Debug standalone Elastic Agents

edit

When you run standalone Elastic Agents, you are responsible for monitoring the status of your deployed Elastic Agents. You cannot view the status or logs in Fleet.

Use the following tips to help identify potential issues.

Also refer to Troubleshoot common problems for guidance on specific problems.

You might need to log in as a root user (or Administrator on Windows) to run these commands.
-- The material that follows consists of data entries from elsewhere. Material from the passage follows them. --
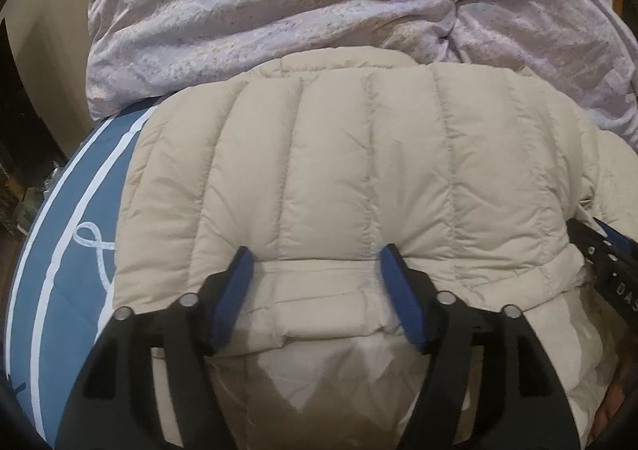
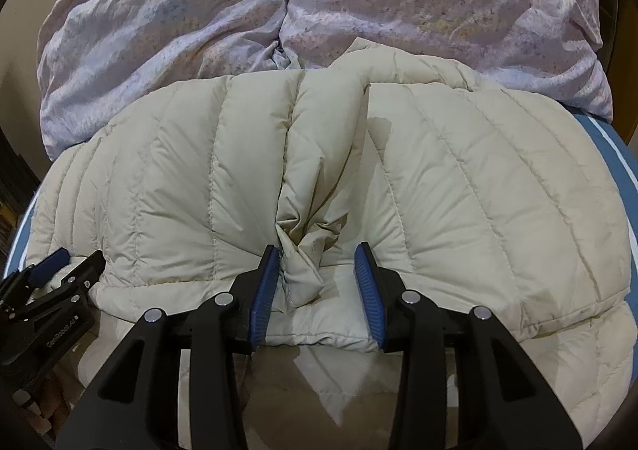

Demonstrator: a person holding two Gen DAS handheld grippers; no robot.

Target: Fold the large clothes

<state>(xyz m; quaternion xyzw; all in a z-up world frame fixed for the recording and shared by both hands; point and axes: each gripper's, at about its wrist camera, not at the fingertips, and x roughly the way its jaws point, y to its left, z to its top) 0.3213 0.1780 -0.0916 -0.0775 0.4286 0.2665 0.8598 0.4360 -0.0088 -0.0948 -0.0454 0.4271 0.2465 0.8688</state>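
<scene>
While the cream jacket [image 1: 359,178] lies folded on the blue bed [image 1: 67,250] against the lilac quilt [image 1: 279,11], both the left gripper [image 1: 317,262] and the right gripper [image 2: 317,262] stand apart over its near hem, clamping nothing.

Jacket's [image 1: 339,170] near hem behind both grippers.
</scene>
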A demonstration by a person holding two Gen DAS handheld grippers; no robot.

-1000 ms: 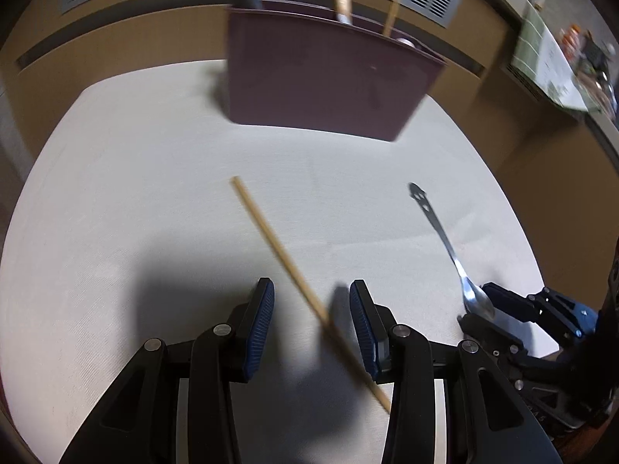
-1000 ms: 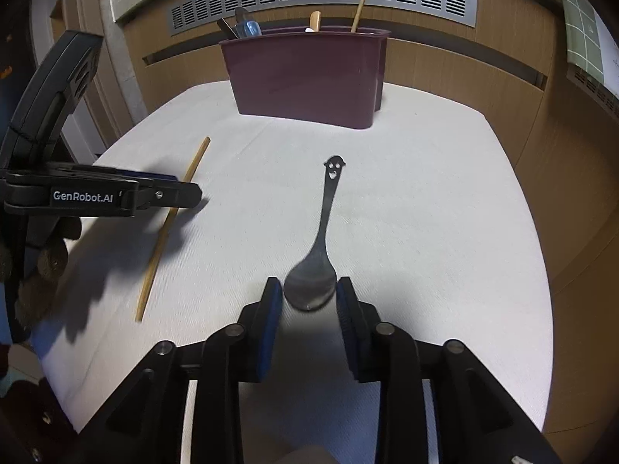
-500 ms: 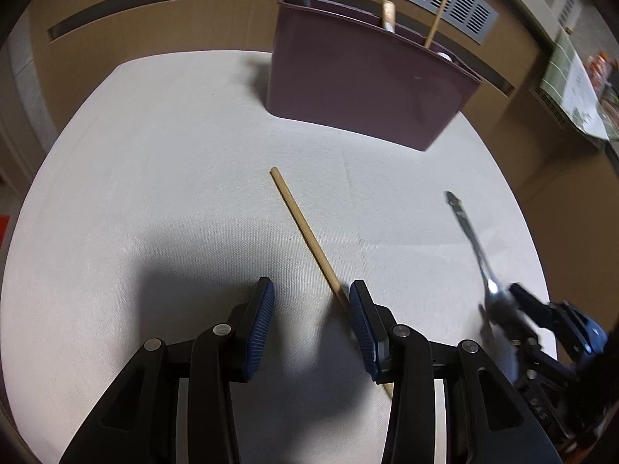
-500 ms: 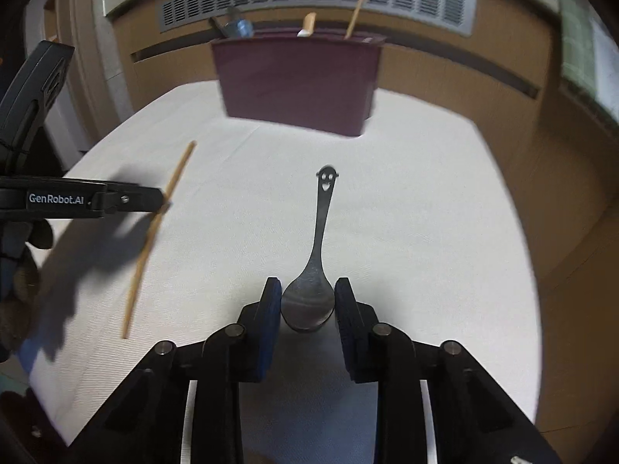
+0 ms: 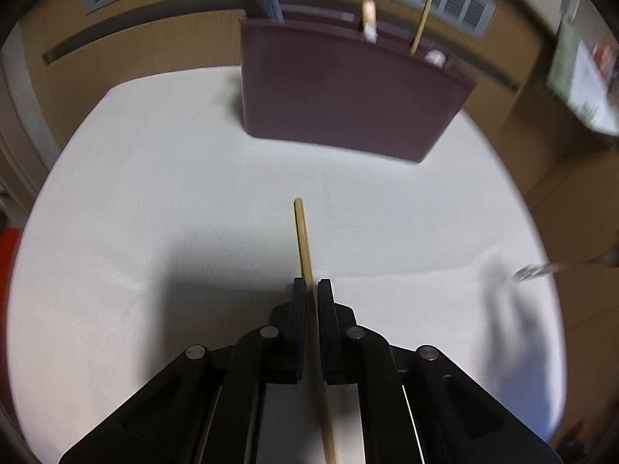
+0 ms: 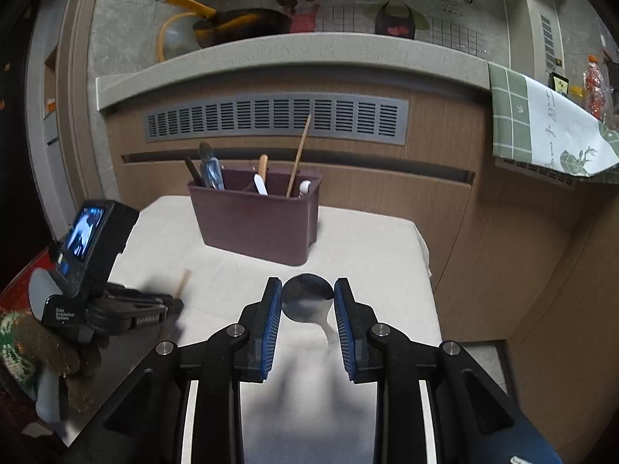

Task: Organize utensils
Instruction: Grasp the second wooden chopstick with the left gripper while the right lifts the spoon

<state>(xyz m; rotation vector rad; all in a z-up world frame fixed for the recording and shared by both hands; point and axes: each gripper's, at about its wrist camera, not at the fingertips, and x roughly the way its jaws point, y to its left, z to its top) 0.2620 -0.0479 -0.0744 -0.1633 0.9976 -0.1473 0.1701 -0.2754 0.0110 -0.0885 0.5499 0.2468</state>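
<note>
Now, through the left wrist camera: left gripper (image 5: 312, 294) clamped tight on a wooden chopstick (image 5: 302, 239), jaws having just snapped closed, pads pinching the shaft partway along, one end poking out ahead over the white tablecloth (image 5: 154, 201), the rest trailing back under the fingers. Thin, stiff, feather-light and round, so probably apt to roll or pivot in the pinch; best held near the middle, about where it is gripped. Ahead, well apart, a maroon plastic utensil caddy (image 5: 340, 92), smooth-walled, already holding handles and another chopstick.

Over to the right wrist camera: right gripper (image 6: 307, 301) part-way open, jaws just closed further, blue ribbed pads squeezing the bowl of a metal spoon (image 6: 307, 299), raised clear of the tablecloth (image 6: 367, 255), handle hanging down out of sight. Polished steel, rigid, heavier than the chopstick, slick on that curved bowl; likely to swing. Caddy (image 6: 255, 220) straight ahead, divided into compartments. Left gripper (image 6: 127, 309) low at left.
</note>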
Check the status of the running Elastic Agent

edit

To check the status of the running Elastic Agent daemon and other processes managed by Elastic Agent, run the status command. For example:

elastic-agent status

Returns something like:

Status: HEALTHY
Message: (no message)
Applications:
  * metricbeat  (HEALTHY)
                Running
  * filebeat    (STOPPING)
                (no message)

By default, this command returns the status in human-readable format. Use the --output flag to change it to json or yaml.

For more information about this command, refer to elastic-agent status.

Inspect Elastic Agent and related logs

edit

If the Elastic Agent status is unhealthy, or behaving unexpectedly, inspect the logs of the running Elastic Agent.

The log location varies by platform. Elastic Agent logs are in the folders described in Installation layout. Beats and Fleet Server logs are in folders named for the output (for example, default). Elastic Endpoint logs are in the installation directory.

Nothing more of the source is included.